■ TASK TO CARRY OUT ■
Set down, please, exactly the lines below that run from the line with "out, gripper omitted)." to the line with "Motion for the", both lines included.

(DATA EXTRACT Opens)

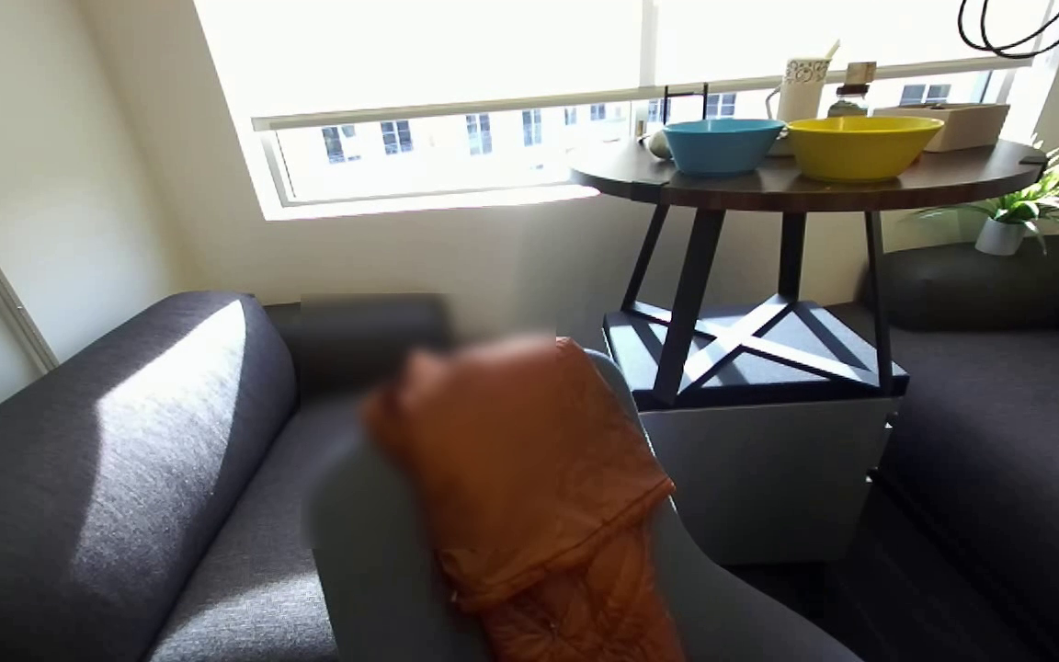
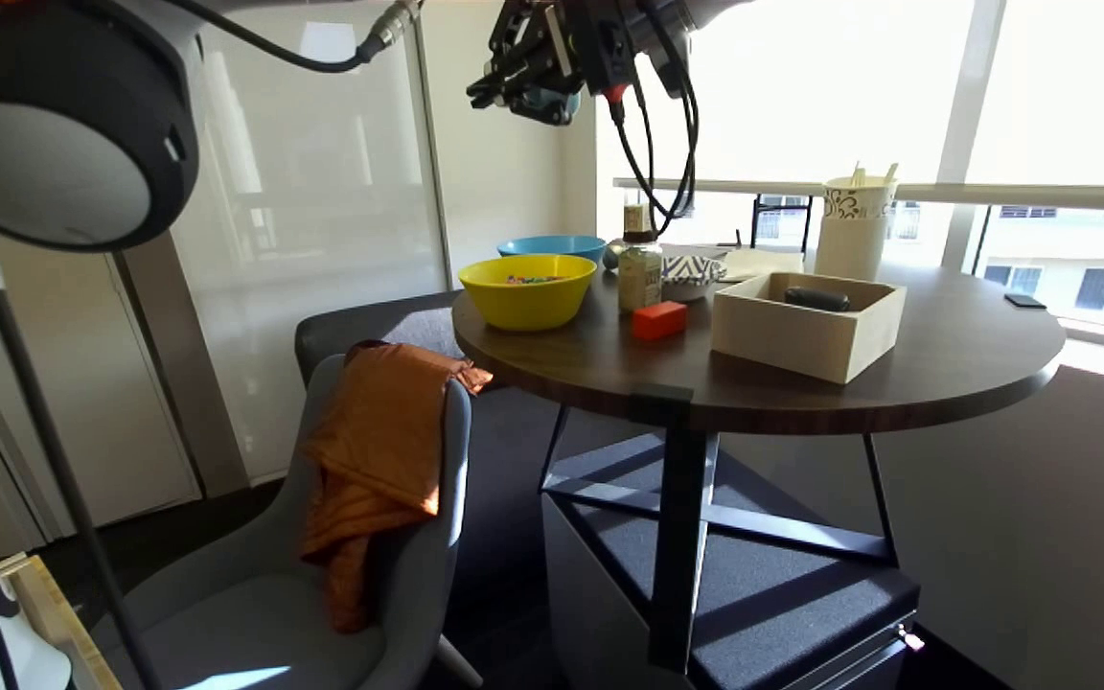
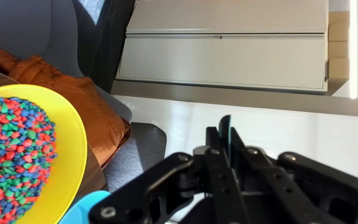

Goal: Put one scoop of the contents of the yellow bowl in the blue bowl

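"Where was the black, jointed hand?"

"High up and aimed sideways rather than down; in the wrist view it faced a glossy white wall."

"And what carried the task's things?"

"The round, dark wooden surface. Near its edge stood the wide, shallow, bright yellow bowl, upright."

"So that was the source. Had the scooping been done, did you think?"

"I judged not. The step in hand looked like the approach before the dip, but I couldn't be sure."

"Because of the other bowl?"

"Yes. The slightly smaller, shallow, round blue bowl stood just beside the yellow one. The wrist view gave only a sliver of its inside, bare; the rest was hidden."

"Anything to steer around?"

"A clear glass bottle with a dark neck stood near the yellow bowl, so a low swing on that side called for care."

"Did the hand hold anything?"

"Its fingers were pressed in on a thin teal-edged piece, which I took for part of the scoop. Whether it bore any load, I couldn't tell."

"And the smallest things?"

"Pebble-like red, green and blue bits, spread thickly inside the yellow bowl. The next move, I thought, called for swinging back over them, turning downward, dipping, then levelling before the lift. After that came a short carry and a tip over the blue bowl."
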### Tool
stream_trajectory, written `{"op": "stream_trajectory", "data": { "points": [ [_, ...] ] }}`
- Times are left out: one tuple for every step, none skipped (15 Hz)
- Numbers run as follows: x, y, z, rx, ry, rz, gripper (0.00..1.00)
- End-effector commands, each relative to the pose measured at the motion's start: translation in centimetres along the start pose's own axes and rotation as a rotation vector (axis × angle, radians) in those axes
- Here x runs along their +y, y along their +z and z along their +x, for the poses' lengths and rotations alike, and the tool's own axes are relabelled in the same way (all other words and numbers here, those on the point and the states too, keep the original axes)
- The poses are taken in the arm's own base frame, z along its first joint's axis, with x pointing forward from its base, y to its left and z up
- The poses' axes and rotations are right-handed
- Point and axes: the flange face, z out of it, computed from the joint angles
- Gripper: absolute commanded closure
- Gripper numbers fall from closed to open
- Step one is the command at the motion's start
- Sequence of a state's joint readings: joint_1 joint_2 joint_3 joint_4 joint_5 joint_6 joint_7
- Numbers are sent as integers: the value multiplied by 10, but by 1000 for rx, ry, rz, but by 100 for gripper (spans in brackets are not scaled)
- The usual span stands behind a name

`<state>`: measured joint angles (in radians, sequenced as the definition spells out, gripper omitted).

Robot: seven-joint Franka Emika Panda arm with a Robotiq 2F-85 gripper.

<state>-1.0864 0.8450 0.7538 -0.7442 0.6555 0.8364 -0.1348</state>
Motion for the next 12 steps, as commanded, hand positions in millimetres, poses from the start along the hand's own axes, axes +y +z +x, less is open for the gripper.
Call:
{"op": "stream_trajectory", "data": {
  "points": [
    [-25,24,25,-38,18,-2,98],
    [-14,15,14,-26,7,-8,91],
    [-19,23,21,-42,8,-9,91],
    [-21,28,26,-53,8,-9,91],
    [-22,31,28,-57,8,-9,91],
    [-21,30,28,-57,9,-8,98],
    [-21,30,30,-41,15,-6,98],
    [-21,31,32,-37,15,-3,98],
    [-22,33,37,-24,23,-7,98],
    [-23,34,43,-5,33,-17,98],
    [-24,36,48,9,41,-20,98],
    [-25,39,54,24,50,-31,98]
  ]
}}
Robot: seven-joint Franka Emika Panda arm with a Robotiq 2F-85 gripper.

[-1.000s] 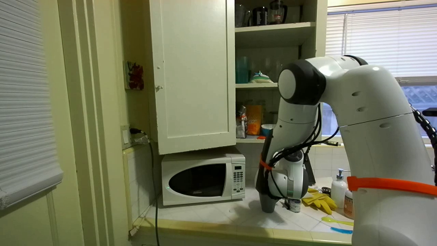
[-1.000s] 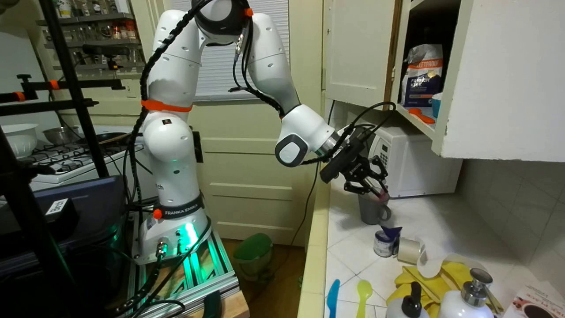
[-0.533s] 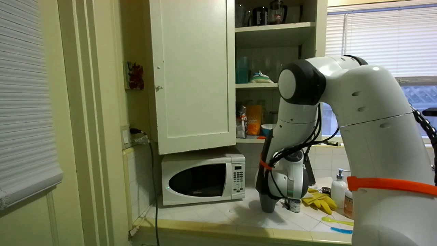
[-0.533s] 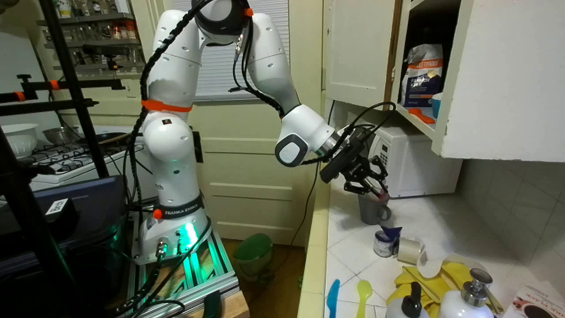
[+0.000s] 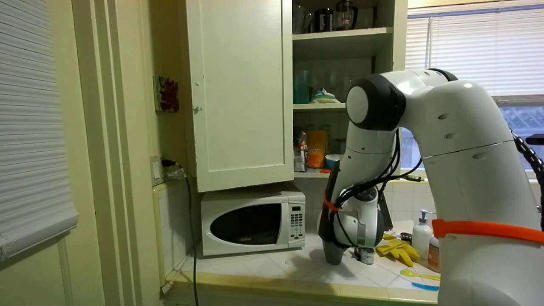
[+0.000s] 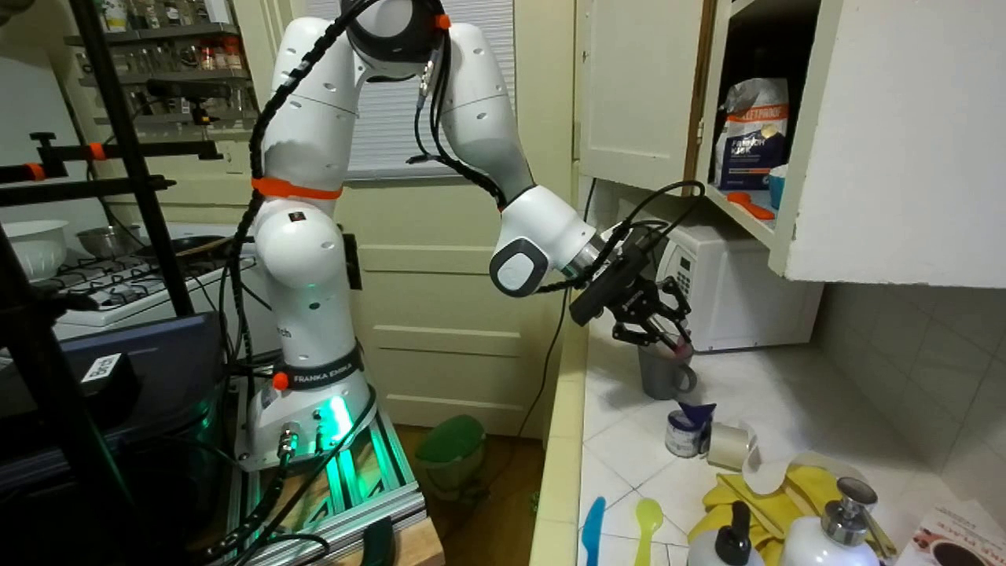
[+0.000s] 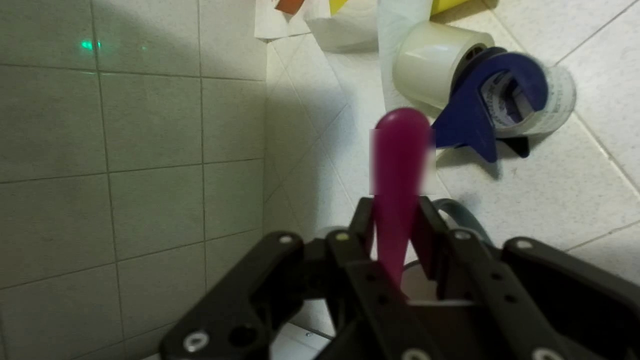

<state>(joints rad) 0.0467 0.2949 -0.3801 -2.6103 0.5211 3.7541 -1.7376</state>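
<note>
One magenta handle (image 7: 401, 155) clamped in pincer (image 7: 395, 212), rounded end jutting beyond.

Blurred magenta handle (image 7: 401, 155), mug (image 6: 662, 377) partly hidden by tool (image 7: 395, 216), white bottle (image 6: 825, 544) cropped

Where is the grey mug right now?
In both exterior views, the grey mug stands on the counter right of centre, under the end effector, between the microwave and the tape dispenser.

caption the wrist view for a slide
Gripper closed on a magenta handle above a tiled counter with a blue tape dispenser.
</note>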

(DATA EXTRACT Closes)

■ EXERCISE ANSWER ■
`<state>`: measured joint angles (in radians, sequenced as the definition spells out, gripper omitted).

Robot: seven-joint Franka Emika Panda arm with a Robotiq 2F-85 gripper.

<state>-1.0864 0.8450 0.7538 -0.7442 0.6555 0.8364 -0.1348</state>
Motion for the next 12 steps, as commanded, hand positions in millimetres, poses from the start along the hand's own axes, axes +y +z +x, less is open for the gripper.

The exercise has no further content.